The effect of bacterial cellulose membrane compared with collagen membrane on guided bone regeneration  

Lee, So-Hyoun (Department of Prosthodontics, Dental Research Institute, Biomedical Research Institute, School of Dentistry, Pusan National University)
Lim, Youn-Mook (Advanced Radiation Technology Institute, Korea Atomic Energy Research Institute)

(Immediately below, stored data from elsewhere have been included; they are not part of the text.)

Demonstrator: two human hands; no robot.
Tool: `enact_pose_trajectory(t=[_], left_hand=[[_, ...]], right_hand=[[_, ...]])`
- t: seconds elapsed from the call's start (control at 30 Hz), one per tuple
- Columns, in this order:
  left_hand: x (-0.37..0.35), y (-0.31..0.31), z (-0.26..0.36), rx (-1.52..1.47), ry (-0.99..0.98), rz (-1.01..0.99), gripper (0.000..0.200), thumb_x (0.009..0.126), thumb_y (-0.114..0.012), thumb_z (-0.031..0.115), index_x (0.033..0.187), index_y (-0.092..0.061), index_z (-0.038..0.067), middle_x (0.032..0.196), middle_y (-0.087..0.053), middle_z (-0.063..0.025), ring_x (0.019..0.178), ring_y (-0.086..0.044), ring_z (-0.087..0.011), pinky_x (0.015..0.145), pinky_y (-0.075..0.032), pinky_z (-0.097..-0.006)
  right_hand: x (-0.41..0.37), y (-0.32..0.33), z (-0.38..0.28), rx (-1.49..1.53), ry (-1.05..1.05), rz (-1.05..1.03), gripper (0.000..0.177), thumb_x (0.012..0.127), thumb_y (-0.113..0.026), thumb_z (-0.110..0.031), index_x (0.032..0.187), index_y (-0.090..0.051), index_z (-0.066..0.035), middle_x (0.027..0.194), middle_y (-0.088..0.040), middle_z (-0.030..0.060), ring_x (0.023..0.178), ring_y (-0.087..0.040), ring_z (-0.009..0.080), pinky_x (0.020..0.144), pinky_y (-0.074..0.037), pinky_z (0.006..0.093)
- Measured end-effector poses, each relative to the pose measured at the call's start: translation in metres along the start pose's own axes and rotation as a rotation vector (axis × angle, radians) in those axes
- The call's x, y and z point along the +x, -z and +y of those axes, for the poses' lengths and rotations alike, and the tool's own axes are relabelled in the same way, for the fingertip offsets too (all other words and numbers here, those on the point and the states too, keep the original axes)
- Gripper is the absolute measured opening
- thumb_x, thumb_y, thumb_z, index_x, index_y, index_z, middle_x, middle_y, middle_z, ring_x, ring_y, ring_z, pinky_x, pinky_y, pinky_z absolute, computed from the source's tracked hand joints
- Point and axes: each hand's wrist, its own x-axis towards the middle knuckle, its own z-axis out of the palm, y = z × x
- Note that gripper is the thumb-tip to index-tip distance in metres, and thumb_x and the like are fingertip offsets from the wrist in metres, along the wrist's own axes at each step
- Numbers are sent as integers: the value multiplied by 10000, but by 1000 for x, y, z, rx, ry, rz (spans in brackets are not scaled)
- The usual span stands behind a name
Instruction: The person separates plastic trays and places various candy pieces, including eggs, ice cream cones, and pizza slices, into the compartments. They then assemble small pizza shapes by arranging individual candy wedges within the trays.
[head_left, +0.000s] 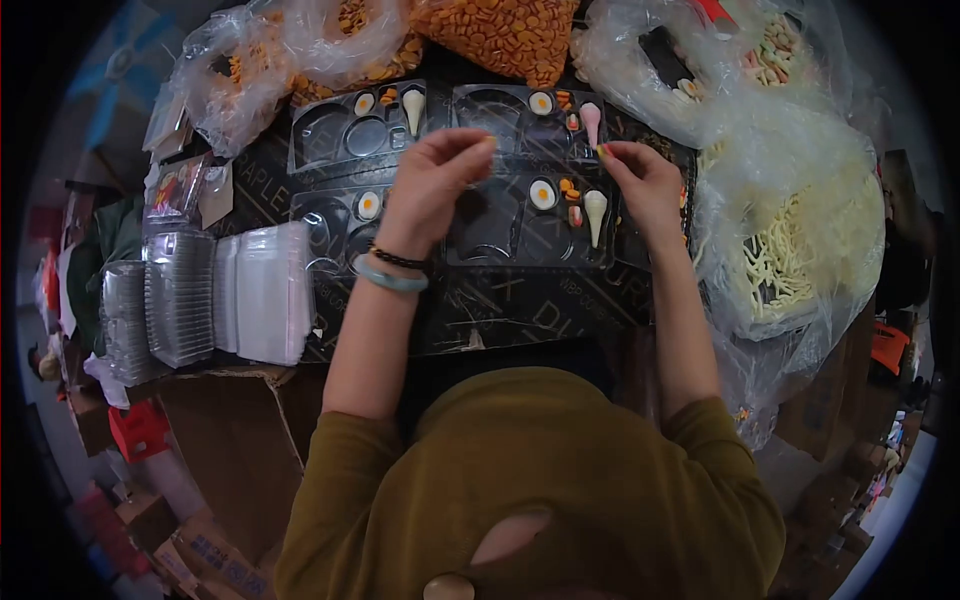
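My left hand is closed in a pinch above the middle of the clear trays; what its fingertips hold, if anything, I cannot make out. My right hand pinches a tiny reddish and greenish piece, too small to name, beside a pink cone-shaped piece. That piece lies in the far right clear plastic tray, along with a small fried-egg piece. The near right tray holds another fried-egg piece and a cream cone-shaped piece. A far left tray and a partly hidden near left tray hold similar pieces.
Bags of orange pieces line the back. To the right, a large plastic bag holds pale strips. Stacked clear plastic containers stand at the left table edge. A cardboard box is below.
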Motion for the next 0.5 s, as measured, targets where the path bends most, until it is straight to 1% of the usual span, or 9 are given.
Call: enact_pose_trajectory(t=[0.03, 0.1, 0.13, 0.2, 0.23, 0.33, 0.4, 0.43, 0.5], left_hand=[[1, 14, 11, -40, -15, 48, 184, 845, -695, 55, 1011, -641, -2, 887, -673, -61, 763, -638, -132, 706, -529, -251], [3, 38, 26, -36, -63, 154, 182, 826, -704, 22, 991, -631, 1, 900, -665, -79, 801, -661, -169, 733, -555, -282], [6, 51, 31, -20, -84, 191, 178, 839, -683, 11, 1003, -615, -8, 923, -658, -96, 825, -670, -192, 745, -568, -295], [9, 77, 40, 13, -97, 282, 190, 850, -671, 14, 1025, -603, -17, 936, -654, -105, 811, -668, -193, 725, -569, -288], [14, 89, 44, 75, -114, 323, 218, 864, -660, 34, 1064, -593, -23, 945, -651, -91, 803, -661, -177, 724, -557, -278], [33, 111, 48, 168, -94, 296, 208, 867, -663, 61, 1059, -639, -17, 919, -663, -58, 785, -640, -139, 719, -524, -247], [50, 114, 43, 418, -99, 302, 219, 875, -674, 100, 1067, -652, -4, 935, -673, -50, 807, -634, -128, 745, -521, -253], [57, 111, 38, 438, -112, 303, 225, 868, -680, 100, 1057, -659, -20, 910, -682, -48, 794, -630, -112, 727, -510, -235], [73, 112, 30, 825, -154, 343, 225, 866, -680, 100, 1047, -663, -32, 876, -687, -43, 765, -630, -102, 690, -495, -221]], right_hand=[[9, -8, 11, -50, 35, 19, 181, 816, -711, -112, 960, -698, -2, 834, -699, 72, 733, -631, 97, 688, -488, 243], [13, -12, 9, -184, 126, 45, 180, 810, -709, -106, 959, -697, -5, 828, -693, 92, 715, -636, 124, 679, -492, 257], [16, -16, 7, -249, 176, 51, 180, 807, -708, -103, 958, -697, -7, 826, -690, 102, 705, -638, 137, 675, -495, 263], [15, -20, -2, -206, 152, 42, 180, 799, -709, -99, 955, -699, -10, 828, -683, 114, 698, -638, 157, 672, -497, 274], [16, -24, -3, -200, 163, 57, 181, 797, -711, -98, 954, -699, -8, 831, -685, 114, 702, -638, 153, 674, -497, 274], [18, -40, -19, -94, 128, -3, 183, 810, -713, -106, 962, -703, -4, 811, -690, 77, 694, -606, 106, 662, -482, 253], [15, -51, -33, -79, 128, -53, 176, 821, -707, -101, 970, -707, -9, 796, -680, 41, 678, -564, 72, 647, -462, 235], [14, -55, -36, -59, 135, -63, 174, 822, -705, -97, 972, -708, -10, 791, -677, 35, 673, -556, 67, 643, -458, 232], [10, -59, -38, -45, 136, -74, 172, 825, -703, -93, 975, -708, -10, 786, -671, 21, 669, -543, 57, 642, -451, 224]])
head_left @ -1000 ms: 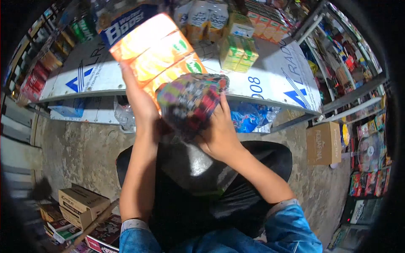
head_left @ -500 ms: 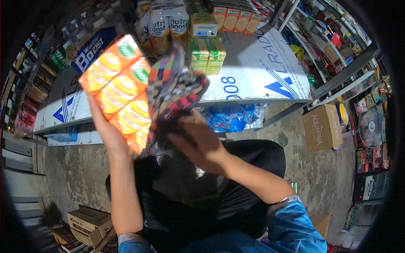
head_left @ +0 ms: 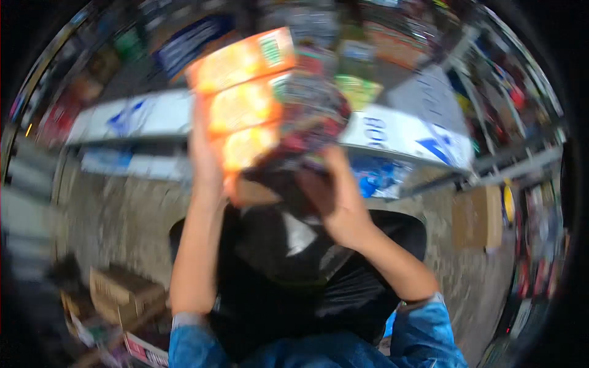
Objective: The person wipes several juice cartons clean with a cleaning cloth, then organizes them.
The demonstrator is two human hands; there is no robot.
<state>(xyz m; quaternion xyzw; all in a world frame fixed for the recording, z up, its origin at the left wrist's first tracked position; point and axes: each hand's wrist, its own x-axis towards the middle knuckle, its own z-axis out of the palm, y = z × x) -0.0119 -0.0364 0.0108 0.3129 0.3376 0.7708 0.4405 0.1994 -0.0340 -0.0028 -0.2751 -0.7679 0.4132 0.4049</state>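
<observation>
My left hand is closed on the left side of a pack of orange juice cartons, held up tilted in front of me. Against the right side of the pack lies a crumpled, dark patterned cloth, gripped by my right hand. Motion smears both, and the cloth hides part of my right fingers. Behind the cloth, a small yellow-green carton pack rests on the white shelf board.
Blurred bottles and packs line the back of the shelf. A blue bagged item lies beneath it. On the floor, a cardboard box stands at right and another carton at lower left. Stocked shelving runs along the right side.
The carton pack, the cloth and both hands have shifted right in view, and the pack has turned more upright. The whole view has swung and blurred.
</observation>
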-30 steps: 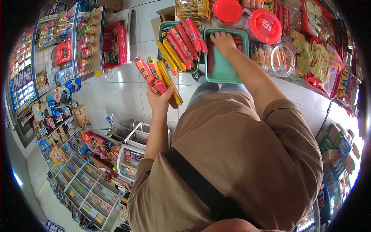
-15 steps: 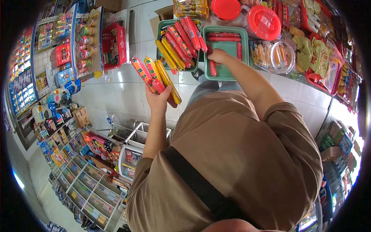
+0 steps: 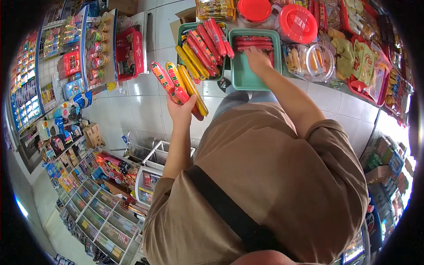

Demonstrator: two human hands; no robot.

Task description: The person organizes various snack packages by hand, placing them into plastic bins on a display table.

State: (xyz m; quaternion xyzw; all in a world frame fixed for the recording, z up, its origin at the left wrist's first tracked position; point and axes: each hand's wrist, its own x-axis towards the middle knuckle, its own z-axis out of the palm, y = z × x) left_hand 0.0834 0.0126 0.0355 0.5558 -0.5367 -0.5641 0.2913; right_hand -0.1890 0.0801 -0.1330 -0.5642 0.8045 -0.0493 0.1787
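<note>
In my left hand [image 3: 181, 108] is a fanned bundle of wrapped sausages, with red sausages [image 3: 163, 79] and yellow sausages [image 3: 192, 90] side by side. My right hand [image 3: 259, 62] reaches into a green tray [image 3: 242, 79], its fingers on the nearest red sausage [image 3: 249, 47] of a row along the far wall. The fingertips are partly hidden. Another red sausage [image 3: 270, 57] lies along the tray's right side. To the left stands a second green basket [image 3: 181, 35], filled with red and yellow sausages, several leaning over its rim.
Red-lidded jars [image 3: 298, 24] and a clear tub [image 3: 320, 62] of snacks stand right of the tray. Yellow snack packs [image 3: 216, 9] lie behind the basket. Shelves of goods [image 3: 75, 48] line the left side, above white tiled floor [image 3: 141, 106].
My right hand has moved from the tray's left side to its far end. The red sausage that stood lengthwise there now appears in the far row. My left hand keeps its bundle.
</note>
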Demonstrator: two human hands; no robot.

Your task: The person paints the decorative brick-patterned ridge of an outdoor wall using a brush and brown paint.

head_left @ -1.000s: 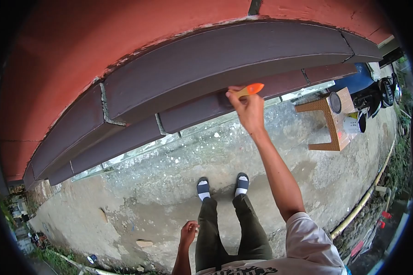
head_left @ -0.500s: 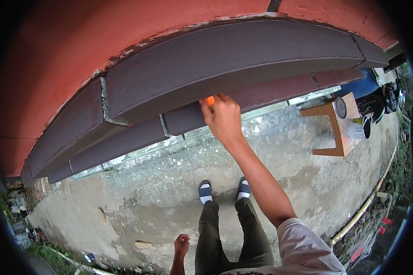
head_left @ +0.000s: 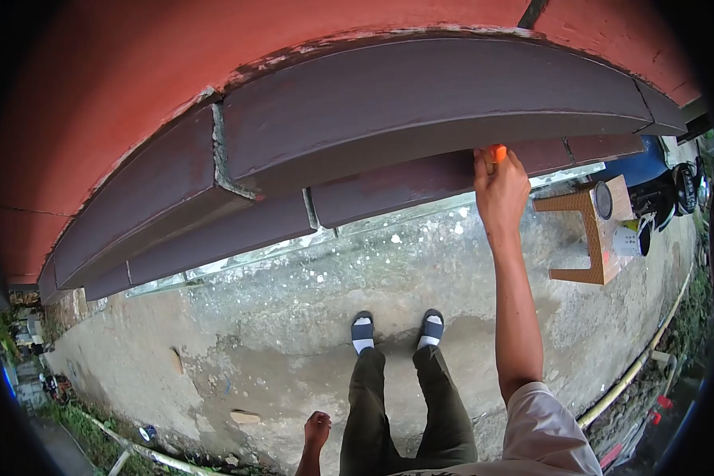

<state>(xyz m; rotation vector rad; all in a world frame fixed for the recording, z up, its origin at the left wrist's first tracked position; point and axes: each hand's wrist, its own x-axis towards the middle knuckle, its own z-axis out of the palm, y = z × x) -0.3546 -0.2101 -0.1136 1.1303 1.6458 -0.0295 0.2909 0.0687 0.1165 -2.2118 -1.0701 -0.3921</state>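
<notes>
My right hand point(head_left: 503, 194) is raised to the lower wall band, just under the overhanging ledge point(head_left: 420, 95). Its fingers are closed around a paintbrush, of which only the bright orange handle point(head_left: 497, 153) shows; the bristle end is hidden by hand and ledge. The ledge has a dark grey-purple coat, while the recessed band point(head_left: 420, 184) below it looks more maroon around the hand. My left hand point(head_left: 317, 428) hangs low beside my left leg, its fingers curled in with nothing visible in them.
A brown woven-pattern stool point(head_left: 591, 238) lies to the right, bearing a round dark-topped can point(head_left: 603, 200) and a white paint bucket point(head_left: 631, 240). Behind it stands a motorcycle point(head_left: 685, 186). Bamboo poles point(head_left: 623, 389) edge the paint-spotted concrete floor point(head_left: 278, 333).
My right hand has moved right along the band under the ledge with the paintbrush. The view has shifted slightly. My left hand stays low at my side.
</notes>
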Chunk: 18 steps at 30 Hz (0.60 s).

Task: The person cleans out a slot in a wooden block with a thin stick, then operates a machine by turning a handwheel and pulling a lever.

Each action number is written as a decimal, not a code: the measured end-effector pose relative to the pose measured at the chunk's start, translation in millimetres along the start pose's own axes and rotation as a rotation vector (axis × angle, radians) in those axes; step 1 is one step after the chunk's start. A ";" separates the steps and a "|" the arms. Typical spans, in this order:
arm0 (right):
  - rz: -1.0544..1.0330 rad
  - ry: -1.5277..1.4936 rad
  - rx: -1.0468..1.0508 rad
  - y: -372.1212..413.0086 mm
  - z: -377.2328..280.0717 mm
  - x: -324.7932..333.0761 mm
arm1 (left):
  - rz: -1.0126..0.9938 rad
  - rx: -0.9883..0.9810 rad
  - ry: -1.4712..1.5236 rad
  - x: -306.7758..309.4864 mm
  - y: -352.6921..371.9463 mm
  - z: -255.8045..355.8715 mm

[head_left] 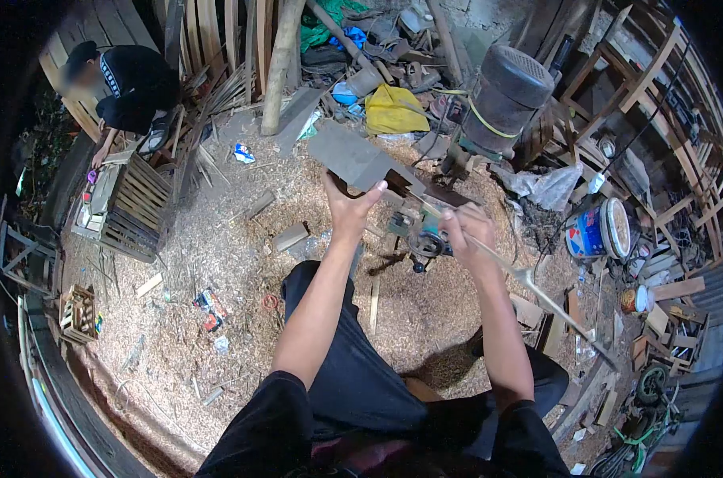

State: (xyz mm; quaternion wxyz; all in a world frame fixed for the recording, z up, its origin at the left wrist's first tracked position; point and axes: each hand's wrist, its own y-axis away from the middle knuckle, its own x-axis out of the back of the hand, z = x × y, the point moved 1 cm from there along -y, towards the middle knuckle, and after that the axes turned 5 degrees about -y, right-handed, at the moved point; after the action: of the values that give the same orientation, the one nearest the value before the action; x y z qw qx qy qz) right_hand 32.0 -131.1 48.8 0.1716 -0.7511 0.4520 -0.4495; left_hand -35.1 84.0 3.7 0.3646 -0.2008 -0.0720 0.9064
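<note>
A flat grey-brown board lies over a small machine with green parts in front of me. My left hand is at the board's near edge, thumb on top and fingers reaching beneath it. On the right, my right hand is closed around a long thin wooden strip, which runs from the machine down to the lower right. Below the machine's front a dark knob shows. The strip's far end lies near the board, and their exact contact is unclear.
A person crouches at the upper left beside a slatted wooden crate. A motor-like drum stands behind the machine. To the right are a paint bucket and scrap wood. Shavings cover the floor, with a yellow cloth at the back.
</note>
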 end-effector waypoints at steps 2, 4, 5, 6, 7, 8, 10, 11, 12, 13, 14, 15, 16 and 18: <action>-0.076 0.063 0.036 0.6 -2.5 -2.3 | -0.003 -0.018 -0.016 -0.6 0.6 0.6; -0.030 0.046 -0.029 6.0 -0.6 2.4 | -0.006 -0.032 -0.032 -1.9 -0.6 4.6; 0.000 0.073 -0.057 10.6 3.8 7.1 | -0.006 -0.033 -0.038 -2.4 -0.4 5.8; 0.029 0.100 -0.088 12.1 2.4 10.0 | -0.007 -0.032 -0.046 -2.9 0.8 7.3; 0.049 0.048 -0.088 11.9 0.7 11.2 | 0.003 -0.038 -0.058 -3.3 2.0 8.1; 0.072 -0.003 -0.088 9.6 -0.9 13.2 | 0.008 -0.045 -0.069 -4.5 2.6 8.7; 0.093 -0.035 -0.076 8.4 -3.4 13.4 | 0.006 -0.058 -0.096 -7.1 4.8 9.3; 0.086 -0.019 -0.060 9.1 -1.6 10.9 | 0.004 -0.066 -0.112 -7.5 5.0 10.0; 0.078 -0.003 -0.042 9.6 -0.2 9.3 | 0.003 -0.076 -0.127 -7.8 4.6 10.8; 0.092 -0.027 -0.059 11.3 0.9 9.9 | 0.014 -0.070 -0.121 -7.4 4.0 9.1; 0.106 -0.052 -0.077 14.4 2.1 11.4 | 0.025 -0.062 -0.116 -6.6 3.2 5.6; 0.120 -0.078 -0.094 17.1 2.9 13.3 | 0.036 -0.055 -0.112 -6.4 3.0 6.4; 0.153 -0.092 -0.141 19.5 3.7 16.8 | 0.048 -0.020 -0.049 -5.9 3.9 6.9; 0.226 -0.118 -0.236 23.2 4.2 27.3 | 0.064 0.050 0.077 -7.5 3.9 9.0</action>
State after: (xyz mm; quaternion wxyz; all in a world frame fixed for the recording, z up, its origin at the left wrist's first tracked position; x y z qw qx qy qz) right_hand 28.4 -166.8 45.3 0.1578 -0.7354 0.5725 -0.3264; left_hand -36.4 76.2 13.1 0.3427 -0.2284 -0.0288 0.9108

Jeong, Sung In (Advanced Radiation Technology Institute, Korea Atomic Energy Research Institute)
An, Sung-Jun (Advanced Radiation Technology Institute, Korea Atomic Energy Research Institute)
Kang, Seong-Soo (Department of Veterinary Surgery, College of Veterinary Medicine, Chonnam National University)
Jeong, Chang-Mo (Department of Prosthodontics, Dental Research Institute, Biomedical Research Institute, School of Dentistry, Pusan National University)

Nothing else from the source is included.